• **Required work**
Retype each line of the material below word for word; pictures stay out.
------ Data
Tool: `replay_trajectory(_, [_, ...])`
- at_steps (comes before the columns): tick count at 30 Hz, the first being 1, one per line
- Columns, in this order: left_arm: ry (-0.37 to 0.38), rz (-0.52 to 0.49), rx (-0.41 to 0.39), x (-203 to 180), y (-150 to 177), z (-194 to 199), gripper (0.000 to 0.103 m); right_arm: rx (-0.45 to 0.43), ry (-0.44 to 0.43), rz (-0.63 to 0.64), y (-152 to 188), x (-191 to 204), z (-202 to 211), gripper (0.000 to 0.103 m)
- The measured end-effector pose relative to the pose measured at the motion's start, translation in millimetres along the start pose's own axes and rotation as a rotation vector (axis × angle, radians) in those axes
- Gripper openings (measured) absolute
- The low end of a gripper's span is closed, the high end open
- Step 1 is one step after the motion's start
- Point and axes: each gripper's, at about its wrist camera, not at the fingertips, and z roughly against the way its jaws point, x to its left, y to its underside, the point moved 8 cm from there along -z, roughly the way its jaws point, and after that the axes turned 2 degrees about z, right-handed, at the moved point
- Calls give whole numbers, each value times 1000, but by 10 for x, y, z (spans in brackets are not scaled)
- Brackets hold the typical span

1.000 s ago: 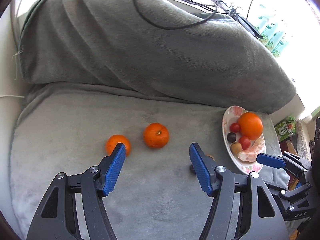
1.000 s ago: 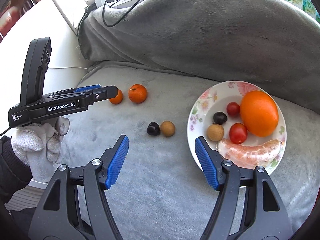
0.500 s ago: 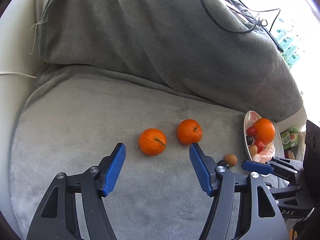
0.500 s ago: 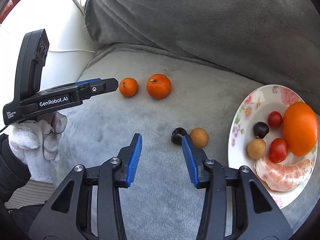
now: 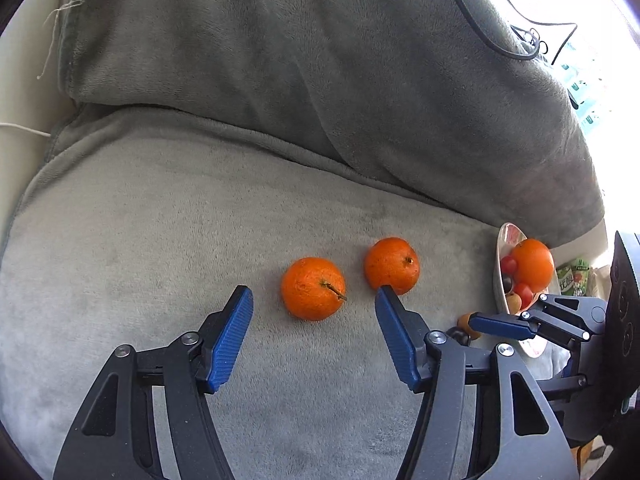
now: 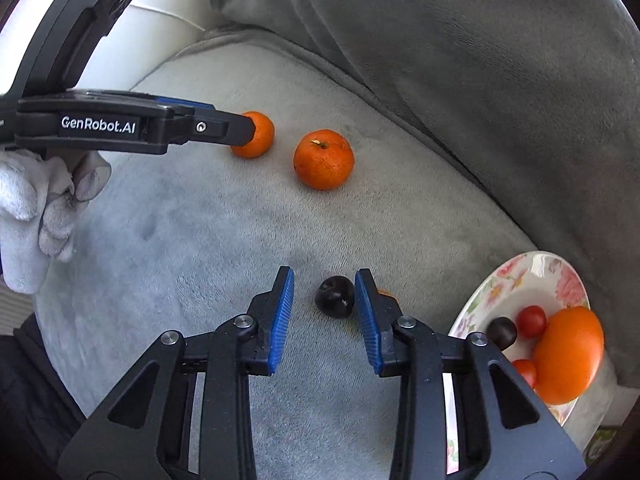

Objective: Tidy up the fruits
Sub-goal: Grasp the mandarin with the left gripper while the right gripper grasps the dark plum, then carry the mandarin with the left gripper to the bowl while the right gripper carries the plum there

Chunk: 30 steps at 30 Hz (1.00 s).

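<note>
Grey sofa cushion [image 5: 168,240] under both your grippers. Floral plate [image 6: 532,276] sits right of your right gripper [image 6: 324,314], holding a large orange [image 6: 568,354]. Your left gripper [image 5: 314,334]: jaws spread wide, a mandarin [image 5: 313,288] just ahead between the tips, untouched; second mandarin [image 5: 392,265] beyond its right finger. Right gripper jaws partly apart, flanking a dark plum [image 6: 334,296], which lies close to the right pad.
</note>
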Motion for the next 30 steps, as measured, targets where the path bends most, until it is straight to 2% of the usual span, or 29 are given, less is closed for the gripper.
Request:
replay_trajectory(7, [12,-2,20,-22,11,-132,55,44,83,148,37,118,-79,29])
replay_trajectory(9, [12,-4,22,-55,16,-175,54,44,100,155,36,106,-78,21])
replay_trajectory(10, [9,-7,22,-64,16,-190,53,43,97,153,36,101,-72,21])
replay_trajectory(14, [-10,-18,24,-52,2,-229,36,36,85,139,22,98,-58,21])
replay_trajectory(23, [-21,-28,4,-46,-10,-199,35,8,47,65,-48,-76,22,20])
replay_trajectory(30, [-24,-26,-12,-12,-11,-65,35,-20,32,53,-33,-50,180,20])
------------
• **Exercise result**
Tool: `replay_trajectory(_, [_, ...])`
- at_steps (comes before the columns): tick count at 30 Hz, the first being 1, one per line
- Columns, in this order: left_arm: ry (-0.37 to 0.38), rz (-0.52 to 0.49), rx (-0.41 to 0.39), x (-203 to 180), y (-150 to 177), z (-194 to 199), gripper (0.000 to 0.103 m); right_arm: rx (-0.45 to 0.43), ry (-0.44 to 0.43), rz (-0.63 to 0.64), y (-152 to 188), x (-191 to 204), z (-202 to 211), gripper (0.000 to 0.103 m)
- The measured end-effector pose relative to the pose measured at the motion's start, translation in millimetres along the start pose's own axes and rotation as a rotation vector (axis × angle, radians) in those axes
- Gripper openings (measured) absolute
- The low end of a gripper's span is closed, the high end open
- Step 1 is one step after the motion's start
- Point and axes: each gripper's, at about its wrist camera, not at the fingertips, and z roughly against the way its jaws point, x to its left, y to its underside, the point moved 8 cm from there along -z, roughly the way its jaws point, and after that the axes turned 2 degrees about z, right-handed, at the moved point
- Calls give whole numbers, each value times 1000, but by 10 for x, y, z (spans in brackets are not scaled)
- Brackets hold the typical span

1.000 s ago: 
1.000 s ago: 
0.500 s ago: 
0.500 s ago: 
now: 
now: 

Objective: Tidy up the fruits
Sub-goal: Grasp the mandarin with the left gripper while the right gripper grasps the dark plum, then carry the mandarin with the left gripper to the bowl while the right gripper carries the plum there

Chunk: 30 steps at 30 Hz (1.00 s).

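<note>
Grey sofa cushion [image 5: 168,240] under both your grippers. Floral plate [image 6: 532,276] sits right of your right gripper [image 6: 324,314], holding a large orange [image 6: 568,354]. Your left gripper [image 5: 314,334]: jaws spread wide, a mandarin [image 5: 313,288] just ahead between the tips, untouched; second mandarin [image 5: 392,265] beyond its right finger. Right gripper jaws partly apart, flanking a dark plum [image 6: 334,296], which lies close to the right pad.
</note>
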Motion for the next 30 steps, as measured, targets where the path bends most, until it is straight to 2% of the usual span, or 29 are given, less is closed for the gripper.
Request:
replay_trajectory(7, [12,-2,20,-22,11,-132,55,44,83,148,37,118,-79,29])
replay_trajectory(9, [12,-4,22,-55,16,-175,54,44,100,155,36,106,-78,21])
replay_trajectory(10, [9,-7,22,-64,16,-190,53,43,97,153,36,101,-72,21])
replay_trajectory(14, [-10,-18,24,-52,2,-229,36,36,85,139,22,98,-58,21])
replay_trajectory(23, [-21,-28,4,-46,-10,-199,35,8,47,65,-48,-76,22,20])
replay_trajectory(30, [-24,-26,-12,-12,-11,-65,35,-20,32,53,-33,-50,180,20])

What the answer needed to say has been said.